Overthebow · 19/03/2023 18:07

I think you created an atmosphere by snipping at your dd. Why can’t she reach for the gravy jug? Did you ask before reaching for it yourself? She’s 14 so emotions will be running high, give her a break.

LeafHunter · 19/03/2023 18:07

You weren’t providing consistency. You were unhappy with her having an emotional reaction to the situation but you were allowed to.

OnlyFannys · 19/03/2023 18:07

Changingplace · 19/03/2023 18:06

I don’t see why her having the gravy first was an issue, you were both reaching for it, so was she really ‘grabbing’ if any more than you were?

I think you overreacted by leaving the meal to sit in another room leaving your meal, you were behaving worse than she was for sitting with a face on her.

Yes I forgot about that, you leaving to go into the other room is incredibly martyrish, that is what would have ruined the atmosphere

Shoxfordian · 19/03/2023 18:08

You’re looking like the problem here

mbosnz · 19/03/2023 18:08

It sounds to me like one of those ill fated family dinners, where everyone takes everything said by anyone else, the worst way possible.

I've found that to have a nice family meal at the table, I have to shut my gob, forget about what I think is acceptable table manners, and focus on all of us having a good time enjoying each others' company.

DevantMaJardin · 19/03/2023 18:08

Jesus you ruined dinner by being a bully.
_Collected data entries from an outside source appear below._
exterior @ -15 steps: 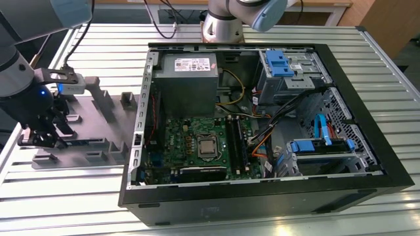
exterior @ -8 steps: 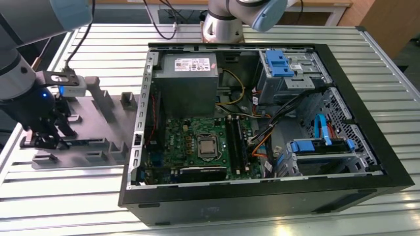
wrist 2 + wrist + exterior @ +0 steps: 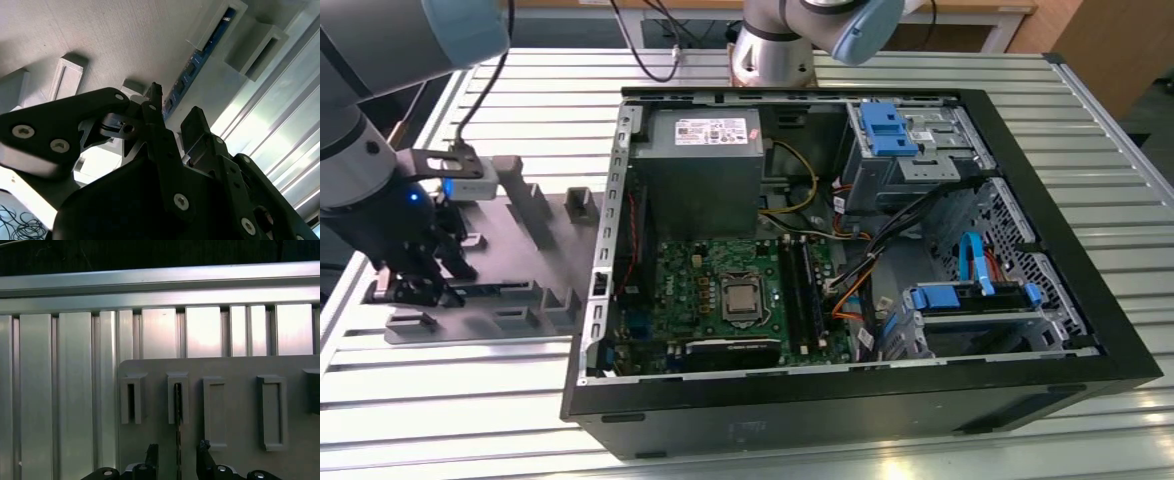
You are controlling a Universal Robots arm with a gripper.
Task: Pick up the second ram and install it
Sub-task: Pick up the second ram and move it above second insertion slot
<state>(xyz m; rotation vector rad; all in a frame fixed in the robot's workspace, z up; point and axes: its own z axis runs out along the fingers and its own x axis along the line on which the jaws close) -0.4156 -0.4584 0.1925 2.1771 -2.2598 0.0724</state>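
Second ram [image 3: 196,62], thin blue circuit-board stick, upright in slotted raised block [image 3: 171,377] of grey plastic holder tray [image 3: 240,365]; black gripper [image 3: 177,454] spread astride it, empty.

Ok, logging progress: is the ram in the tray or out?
In: the ram stands on edge in a slot of the tray, inside the open gripper.

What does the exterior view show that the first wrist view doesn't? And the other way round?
The exterior view gives the big picture: the open computer case, its green motherboard and the robot arm. The first wrist view goes close: the second ram stands on edge in a slotted block, and the open hand straddles it with a gap on each side. Both show the grey holder tray lying on the ribbed metal table.
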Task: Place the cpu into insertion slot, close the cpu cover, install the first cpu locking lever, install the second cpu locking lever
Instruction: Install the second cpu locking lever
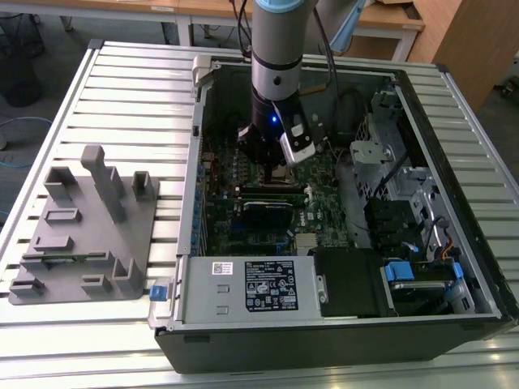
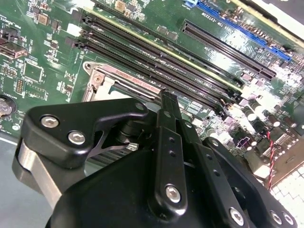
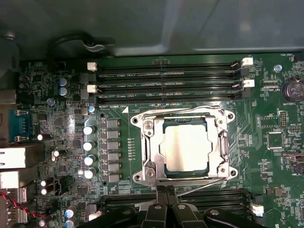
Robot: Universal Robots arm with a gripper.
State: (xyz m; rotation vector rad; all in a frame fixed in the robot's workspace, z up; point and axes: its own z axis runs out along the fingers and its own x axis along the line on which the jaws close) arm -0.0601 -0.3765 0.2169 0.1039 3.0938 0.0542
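Cpu [image 3: 186, 149] in insertion slot [image 3: 216, 148], under closed cpu cover [image 3: 153, 142].

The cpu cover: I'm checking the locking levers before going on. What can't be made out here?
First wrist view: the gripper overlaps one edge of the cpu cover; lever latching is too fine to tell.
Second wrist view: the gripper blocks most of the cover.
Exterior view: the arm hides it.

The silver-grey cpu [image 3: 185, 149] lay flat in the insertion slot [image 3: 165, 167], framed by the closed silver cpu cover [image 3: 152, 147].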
Your poor DD. Are you often controlling and bullying towards your child?

NoSquirrels · 19/03/2023 18:08

If she took the jug just before you took the jug, why did you need to tell her to ask first?
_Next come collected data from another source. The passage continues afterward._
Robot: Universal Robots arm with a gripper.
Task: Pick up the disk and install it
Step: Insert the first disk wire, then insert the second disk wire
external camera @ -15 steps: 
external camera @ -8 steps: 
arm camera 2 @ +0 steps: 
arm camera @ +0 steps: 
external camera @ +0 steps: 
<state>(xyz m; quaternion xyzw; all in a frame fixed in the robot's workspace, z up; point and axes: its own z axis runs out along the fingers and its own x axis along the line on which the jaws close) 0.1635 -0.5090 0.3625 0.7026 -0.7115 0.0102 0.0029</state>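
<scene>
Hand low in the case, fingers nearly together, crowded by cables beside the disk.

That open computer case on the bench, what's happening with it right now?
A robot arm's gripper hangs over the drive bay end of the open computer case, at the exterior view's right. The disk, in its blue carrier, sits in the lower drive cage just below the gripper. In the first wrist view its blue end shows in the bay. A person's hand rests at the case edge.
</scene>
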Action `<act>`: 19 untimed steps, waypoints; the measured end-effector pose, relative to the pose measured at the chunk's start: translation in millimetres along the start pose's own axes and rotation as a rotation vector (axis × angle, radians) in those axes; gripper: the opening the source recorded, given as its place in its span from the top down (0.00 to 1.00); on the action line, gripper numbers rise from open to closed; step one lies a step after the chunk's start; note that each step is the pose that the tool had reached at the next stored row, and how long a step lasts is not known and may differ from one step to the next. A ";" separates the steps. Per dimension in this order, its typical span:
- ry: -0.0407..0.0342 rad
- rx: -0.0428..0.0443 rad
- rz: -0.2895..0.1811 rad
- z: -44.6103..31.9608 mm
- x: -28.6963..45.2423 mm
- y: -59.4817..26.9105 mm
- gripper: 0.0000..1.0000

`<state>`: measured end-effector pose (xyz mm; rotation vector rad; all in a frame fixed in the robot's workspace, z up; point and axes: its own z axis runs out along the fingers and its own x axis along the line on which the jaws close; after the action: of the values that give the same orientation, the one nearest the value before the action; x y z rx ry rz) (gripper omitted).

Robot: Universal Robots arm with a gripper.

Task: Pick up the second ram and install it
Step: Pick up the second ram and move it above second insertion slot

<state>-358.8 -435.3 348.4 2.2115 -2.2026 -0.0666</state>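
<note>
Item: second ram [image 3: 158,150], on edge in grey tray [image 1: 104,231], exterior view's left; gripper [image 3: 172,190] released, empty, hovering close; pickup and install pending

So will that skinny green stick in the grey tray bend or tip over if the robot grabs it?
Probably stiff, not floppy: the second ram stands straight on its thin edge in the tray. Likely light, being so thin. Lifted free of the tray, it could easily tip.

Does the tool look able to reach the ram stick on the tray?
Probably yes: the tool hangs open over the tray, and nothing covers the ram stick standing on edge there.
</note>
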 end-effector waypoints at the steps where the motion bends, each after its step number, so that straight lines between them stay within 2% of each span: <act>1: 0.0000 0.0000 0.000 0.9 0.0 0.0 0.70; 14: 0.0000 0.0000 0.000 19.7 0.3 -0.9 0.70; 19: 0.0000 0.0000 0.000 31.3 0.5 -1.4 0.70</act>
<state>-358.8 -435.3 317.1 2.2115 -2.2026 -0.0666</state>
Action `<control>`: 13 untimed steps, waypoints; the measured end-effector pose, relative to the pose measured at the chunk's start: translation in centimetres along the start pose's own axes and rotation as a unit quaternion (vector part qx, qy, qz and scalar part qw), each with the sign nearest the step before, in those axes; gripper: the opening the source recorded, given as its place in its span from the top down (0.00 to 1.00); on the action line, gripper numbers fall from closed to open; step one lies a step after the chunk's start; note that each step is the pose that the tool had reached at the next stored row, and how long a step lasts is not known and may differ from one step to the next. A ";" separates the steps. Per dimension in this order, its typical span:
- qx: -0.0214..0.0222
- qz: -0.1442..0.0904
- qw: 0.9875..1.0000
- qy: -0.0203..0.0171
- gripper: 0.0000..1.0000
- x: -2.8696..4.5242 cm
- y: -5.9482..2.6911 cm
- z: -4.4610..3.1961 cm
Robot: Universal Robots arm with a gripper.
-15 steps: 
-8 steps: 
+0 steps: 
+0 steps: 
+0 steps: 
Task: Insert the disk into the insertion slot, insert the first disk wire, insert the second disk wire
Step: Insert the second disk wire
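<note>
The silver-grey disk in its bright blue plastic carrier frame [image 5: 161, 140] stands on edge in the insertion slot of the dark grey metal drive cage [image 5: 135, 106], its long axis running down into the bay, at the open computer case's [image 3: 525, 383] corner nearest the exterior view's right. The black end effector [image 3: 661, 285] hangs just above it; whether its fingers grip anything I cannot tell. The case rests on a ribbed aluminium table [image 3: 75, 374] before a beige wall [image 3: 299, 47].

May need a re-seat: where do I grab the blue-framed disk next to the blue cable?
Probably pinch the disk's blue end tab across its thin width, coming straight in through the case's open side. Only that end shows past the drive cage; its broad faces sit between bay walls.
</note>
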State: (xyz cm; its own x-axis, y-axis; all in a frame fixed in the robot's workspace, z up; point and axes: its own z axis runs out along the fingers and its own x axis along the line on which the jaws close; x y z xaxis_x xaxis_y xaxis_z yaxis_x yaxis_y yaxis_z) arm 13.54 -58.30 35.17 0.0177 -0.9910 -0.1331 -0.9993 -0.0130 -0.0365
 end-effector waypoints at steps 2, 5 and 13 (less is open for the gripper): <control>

Did you say out loud, “I’m taking the gravy jug” or “Is it OK if I take the gravy jug?” Would that be normal for your household? Otherwise you told her off for doing something you were doing too?
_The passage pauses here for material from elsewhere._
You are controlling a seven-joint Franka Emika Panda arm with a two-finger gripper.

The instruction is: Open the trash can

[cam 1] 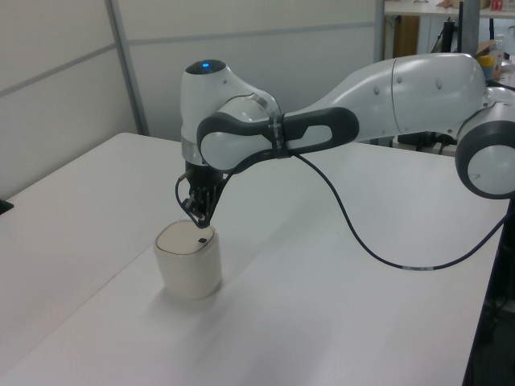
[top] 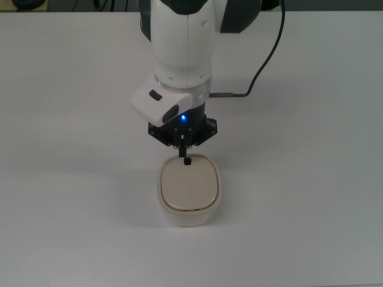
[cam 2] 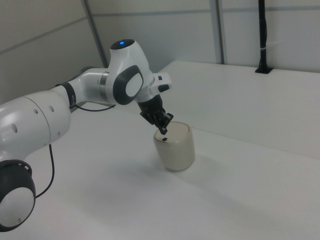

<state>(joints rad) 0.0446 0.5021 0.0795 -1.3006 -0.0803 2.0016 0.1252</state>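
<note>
Here the white table (top: 311,179) carries everything — the white arm (cam 1: 386,88) reaches in over its far edge in the top view, a black cable (cam 1: 362,233) trailing from it. The trash can (top: 190,191) stands near the middle, toward the near edge, its beige lid (top: 188,185) flat. The gripper (top: 184,153) hangs tilted, fingers pressed together, tips just above the black button (top: 187,161) by the lid's far edge — contact unclear

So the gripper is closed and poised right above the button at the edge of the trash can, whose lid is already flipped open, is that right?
Not quite: the lid is flat and shut on the trash can, as the top view shows. The rest holds: the gripper is closed, right above the button at the edge.
</note>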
It basically seems like you told her off for something completely unremarkable, and if you’d already had words about something else earlier in the day it appeared (to her) that you were picking on her. Then you didn’t let it go by just ignoring her when she was upset. If you’d just ignored her (not paid any attention to her strop) and got on with the meal then it would have blown over.

Do you and she clash often?

FlounderingFruitcake · 19/03/2023 18:08

Poor girl, what is a communal gravy boat for if not to help yourself to? And why was the TV on in the first place? I’d happily eat a takeaway in front on the TV but having it on in the background for a homemade roast that you’ve all sat down to eat together shouldn’t be necessary.